PROMPT: Repeat verbatim, and only, the lines of the data below, beginning at the line that contains "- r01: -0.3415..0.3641" and stopping after the line that contains "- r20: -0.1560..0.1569".

RECORDS FOR THE TASK START

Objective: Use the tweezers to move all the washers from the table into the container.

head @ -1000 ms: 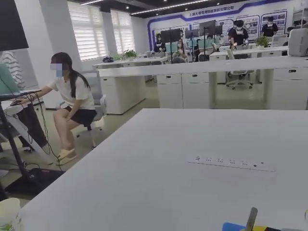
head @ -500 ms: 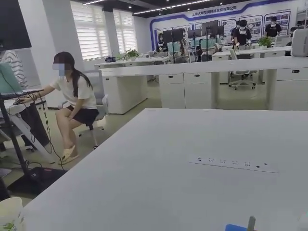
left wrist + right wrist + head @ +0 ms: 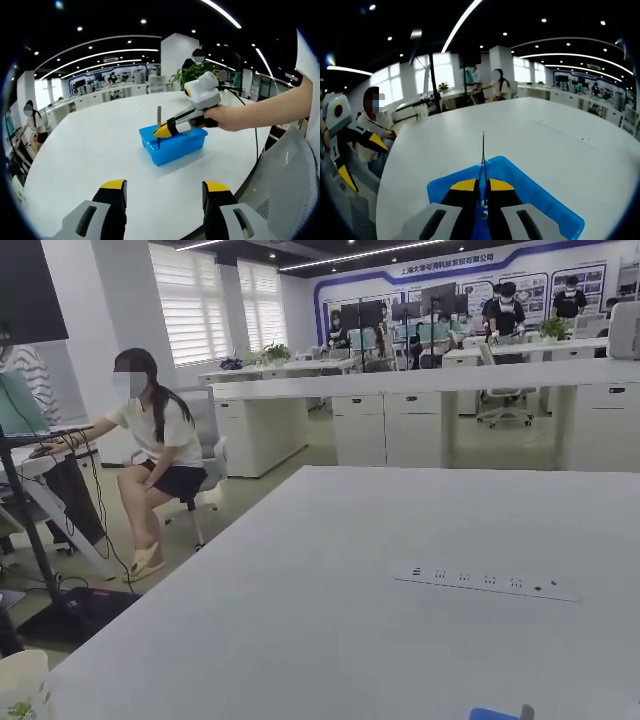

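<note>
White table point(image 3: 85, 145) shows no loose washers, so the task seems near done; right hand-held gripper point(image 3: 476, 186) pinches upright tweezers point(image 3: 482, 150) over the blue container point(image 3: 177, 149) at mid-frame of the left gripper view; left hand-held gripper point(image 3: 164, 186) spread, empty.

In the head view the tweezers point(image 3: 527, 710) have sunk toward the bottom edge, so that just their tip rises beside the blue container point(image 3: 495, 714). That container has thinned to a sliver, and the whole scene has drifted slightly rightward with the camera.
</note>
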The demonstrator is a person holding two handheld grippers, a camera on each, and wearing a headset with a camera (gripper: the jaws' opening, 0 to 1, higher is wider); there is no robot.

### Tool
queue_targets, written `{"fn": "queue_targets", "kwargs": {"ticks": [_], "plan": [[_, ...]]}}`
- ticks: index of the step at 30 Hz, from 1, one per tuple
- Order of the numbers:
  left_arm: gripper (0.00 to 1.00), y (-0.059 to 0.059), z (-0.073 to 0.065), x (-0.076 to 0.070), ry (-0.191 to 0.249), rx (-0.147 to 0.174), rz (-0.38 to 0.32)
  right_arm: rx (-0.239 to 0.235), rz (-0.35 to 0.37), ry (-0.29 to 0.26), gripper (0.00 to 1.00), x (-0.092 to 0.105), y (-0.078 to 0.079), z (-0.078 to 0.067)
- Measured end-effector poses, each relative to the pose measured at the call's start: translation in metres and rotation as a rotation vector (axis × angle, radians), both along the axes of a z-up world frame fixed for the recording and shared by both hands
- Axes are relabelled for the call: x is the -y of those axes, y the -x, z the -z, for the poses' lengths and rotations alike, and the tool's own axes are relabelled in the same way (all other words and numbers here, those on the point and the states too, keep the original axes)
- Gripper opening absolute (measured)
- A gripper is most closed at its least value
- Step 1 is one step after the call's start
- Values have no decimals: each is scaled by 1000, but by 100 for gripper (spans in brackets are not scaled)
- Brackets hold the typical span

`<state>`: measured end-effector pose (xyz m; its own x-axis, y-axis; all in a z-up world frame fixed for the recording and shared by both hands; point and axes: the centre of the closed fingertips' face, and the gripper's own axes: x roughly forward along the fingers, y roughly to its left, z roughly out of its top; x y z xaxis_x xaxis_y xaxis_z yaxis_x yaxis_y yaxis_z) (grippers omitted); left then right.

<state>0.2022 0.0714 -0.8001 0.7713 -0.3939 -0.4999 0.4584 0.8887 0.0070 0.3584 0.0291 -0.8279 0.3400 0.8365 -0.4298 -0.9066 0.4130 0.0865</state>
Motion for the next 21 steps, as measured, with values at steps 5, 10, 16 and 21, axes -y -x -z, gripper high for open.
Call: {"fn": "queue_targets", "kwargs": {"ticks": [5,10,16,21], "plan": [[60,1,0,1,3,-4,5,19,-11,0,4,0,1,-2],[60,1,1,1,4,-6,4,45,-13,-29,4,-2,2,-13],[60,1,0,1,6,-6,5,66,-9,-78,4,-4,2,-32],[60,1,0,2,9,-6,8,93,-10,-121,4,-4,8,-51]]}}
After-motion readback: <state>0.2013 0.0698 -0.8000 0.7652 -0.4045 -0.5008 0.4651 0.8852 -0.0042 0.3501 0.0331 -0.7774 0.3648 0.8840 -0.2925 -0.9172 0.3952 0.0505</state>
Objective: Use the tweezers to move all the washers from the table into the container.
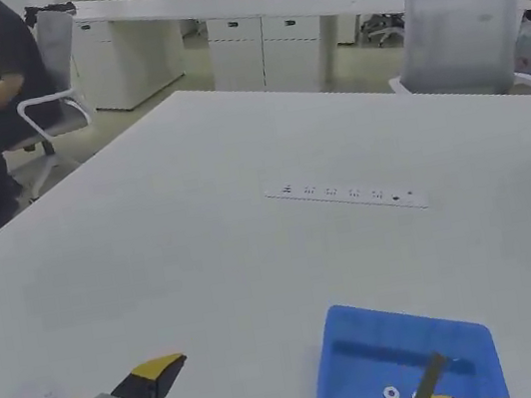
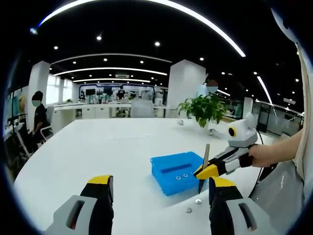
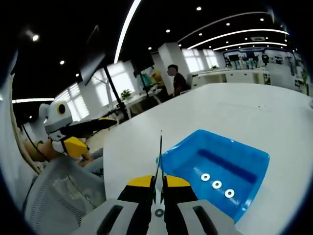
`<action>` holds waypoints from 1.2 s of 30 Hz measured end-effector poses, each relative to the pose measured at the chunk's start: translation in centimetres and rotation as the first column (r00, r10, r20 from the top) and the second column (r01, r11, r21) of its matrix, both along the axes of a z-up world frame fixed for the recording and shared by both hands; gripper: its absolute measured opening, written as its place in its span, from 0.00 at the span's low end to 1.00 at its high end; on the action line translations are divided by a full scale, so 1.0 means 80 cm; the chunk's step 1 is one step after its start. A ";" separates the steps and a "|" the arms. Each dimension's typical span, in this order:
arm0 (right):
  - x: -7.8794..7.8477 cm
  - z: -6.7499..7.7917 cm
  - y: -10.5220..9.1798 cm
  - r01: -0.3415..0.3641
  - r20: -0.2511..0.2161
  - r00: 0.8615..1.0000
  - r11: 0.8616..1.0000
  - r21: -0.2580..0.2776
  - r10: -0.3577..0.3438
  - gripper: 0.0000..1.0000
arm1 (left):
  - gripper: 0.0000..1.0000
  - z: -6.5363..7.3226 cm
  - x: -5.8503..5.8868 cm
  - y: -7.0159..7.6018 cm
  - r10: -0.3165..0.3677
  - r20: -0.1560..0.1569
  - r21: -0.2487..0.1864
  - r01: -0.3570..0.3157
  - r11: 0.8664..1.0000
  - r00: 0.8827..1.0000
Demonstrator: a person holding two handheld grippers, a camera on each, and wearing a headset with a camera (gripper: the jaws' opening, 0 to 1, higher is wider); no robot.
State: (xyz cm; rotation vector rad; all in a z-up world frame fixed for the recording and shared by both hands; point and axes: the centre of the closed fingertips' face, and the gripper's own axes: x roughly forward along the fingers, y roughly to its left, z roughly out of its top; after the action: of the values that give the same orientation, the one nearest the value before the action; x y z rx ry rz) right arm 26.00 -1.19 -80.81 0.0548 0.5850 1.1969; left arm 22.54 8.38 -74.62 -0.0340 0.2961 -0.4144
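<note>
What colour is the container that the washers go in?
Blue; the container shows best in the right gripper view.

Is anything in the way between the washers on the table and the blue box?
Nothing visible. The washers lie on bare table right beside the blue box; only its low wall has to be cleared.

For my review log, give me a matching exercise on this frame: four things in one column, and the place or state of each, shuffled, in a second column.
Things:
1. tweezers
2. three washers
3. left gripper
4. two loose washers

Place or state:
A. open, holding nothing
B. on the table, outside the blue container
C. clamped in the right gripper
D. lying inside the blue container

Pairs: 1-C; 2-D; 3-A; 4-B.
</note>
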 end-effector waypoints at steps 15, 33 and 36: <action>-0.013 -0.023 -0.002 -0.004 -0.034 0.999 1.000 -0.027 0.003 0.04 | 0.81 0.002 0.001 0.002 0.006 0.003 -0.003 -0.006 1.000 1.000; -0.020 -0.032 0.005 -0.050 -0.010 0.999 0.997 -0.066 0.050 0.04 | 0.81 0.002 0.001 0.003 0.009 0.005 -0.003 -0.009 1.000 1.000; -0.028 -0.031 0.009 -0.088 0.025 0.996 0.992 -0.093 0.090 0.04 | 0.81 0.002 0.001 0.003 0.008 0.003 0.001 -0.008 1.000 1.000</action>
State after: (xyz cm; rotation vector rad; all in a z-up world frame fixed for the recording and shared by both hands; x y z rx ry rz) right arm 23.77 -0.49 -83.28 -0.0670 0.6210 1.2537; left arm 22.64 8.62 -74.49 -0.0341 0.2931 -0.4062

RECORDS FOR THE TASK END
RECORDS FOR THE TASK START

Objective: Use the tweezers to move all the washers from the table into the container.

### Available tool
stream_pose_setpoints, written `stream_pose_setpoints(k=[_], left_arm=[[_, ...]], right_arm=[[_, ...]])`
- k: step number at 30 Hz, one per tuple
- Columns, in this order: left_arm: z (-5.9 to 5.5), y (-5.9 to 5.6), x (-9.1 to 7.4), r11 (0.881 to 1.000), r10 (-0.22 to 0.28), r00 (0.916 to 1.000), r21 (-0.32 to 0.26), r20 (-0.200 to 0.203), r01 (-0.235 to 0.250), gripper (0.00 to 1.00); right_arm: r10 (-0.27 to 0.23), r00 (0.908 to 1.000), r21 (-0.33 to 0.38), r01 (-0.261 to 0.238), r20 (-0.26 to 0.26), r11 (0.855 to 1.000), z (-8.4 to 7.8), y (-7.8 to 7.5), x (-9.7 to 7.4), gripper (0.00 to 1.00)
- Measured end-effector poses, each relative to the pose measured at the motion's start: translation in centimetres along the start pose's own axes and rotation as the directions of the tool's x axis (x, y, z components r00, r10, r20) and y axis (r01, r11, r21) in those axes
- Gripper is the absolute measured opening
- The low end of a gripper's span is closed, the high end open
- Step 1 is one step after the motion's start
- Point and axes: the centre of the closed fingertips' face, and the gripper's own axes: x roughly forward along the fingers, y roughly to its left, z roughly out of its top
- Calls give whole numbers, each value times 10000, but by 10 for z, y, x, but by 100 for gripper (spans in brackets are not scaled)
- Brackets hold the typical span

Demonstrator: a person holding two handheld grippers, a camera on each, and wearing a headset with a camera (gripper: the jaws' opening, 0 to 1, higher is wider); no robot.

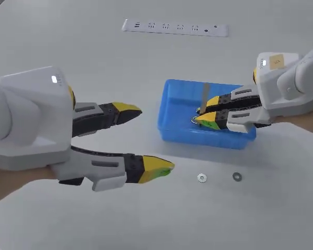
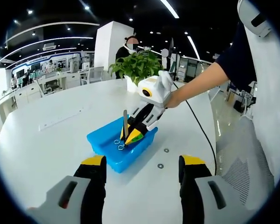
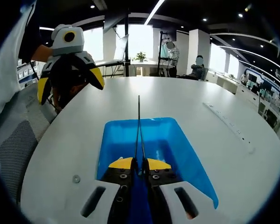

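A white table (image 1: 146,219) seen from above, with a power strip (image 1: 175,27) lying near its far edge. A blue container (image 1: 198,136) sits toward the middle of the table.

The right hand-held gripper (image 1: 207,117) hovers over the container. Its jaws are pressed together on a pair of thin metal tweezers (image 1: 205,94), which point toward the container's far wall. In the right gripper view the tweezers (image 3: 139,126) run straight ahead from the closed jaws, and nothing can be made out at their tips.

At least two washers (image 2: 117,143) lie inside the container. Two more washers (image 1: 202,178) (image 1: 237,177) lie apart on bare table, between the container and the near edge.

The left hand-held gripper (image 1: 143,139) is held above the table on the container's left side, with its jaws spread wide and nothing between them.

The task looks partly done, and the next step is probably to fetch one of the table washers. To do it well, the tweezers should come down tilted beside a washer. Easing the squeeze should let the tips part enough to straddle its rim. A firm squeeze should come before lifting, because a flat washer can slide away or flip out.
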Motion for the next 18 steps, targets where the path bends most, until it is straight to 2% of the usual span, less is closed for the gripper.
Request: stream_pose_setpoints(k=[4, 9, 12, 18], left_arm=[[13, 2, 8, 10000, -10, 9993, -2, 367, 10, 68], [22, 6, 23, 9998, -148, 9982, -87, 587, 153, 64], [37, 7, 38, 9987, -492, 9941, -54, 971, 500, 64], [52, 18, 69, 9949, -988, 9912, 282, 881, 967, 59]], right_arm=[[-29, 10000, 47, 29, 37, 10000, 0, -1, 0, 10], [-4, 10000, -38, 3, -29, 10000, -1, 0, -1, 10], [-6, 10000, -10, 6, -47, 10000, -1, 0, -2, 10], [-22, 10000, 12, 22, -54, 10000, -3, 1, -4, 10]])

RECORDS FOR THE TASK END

WRITTEN SOLUTION:
  - r01: -0.3415..0.3641
  - r20: -0.2511..0.2161
  - r00: 0.8615..1.0000
  - r11: 0.8616..1.0000
  - r21: -0.2580..0.2776
  - r10: -0.3577..0.3438
  - gripper: 0.0000..1.0000
arm1 (left):
  - gripper: 0.0000..1.0000
  - z: -6.5363..7.3226 cm
  - x: -5.8503..5.8868 cm
  - y: -7.0159..7.6018 cm
  - r10: -0.3165..0.3677
  - r20: -0.1560..0.1569

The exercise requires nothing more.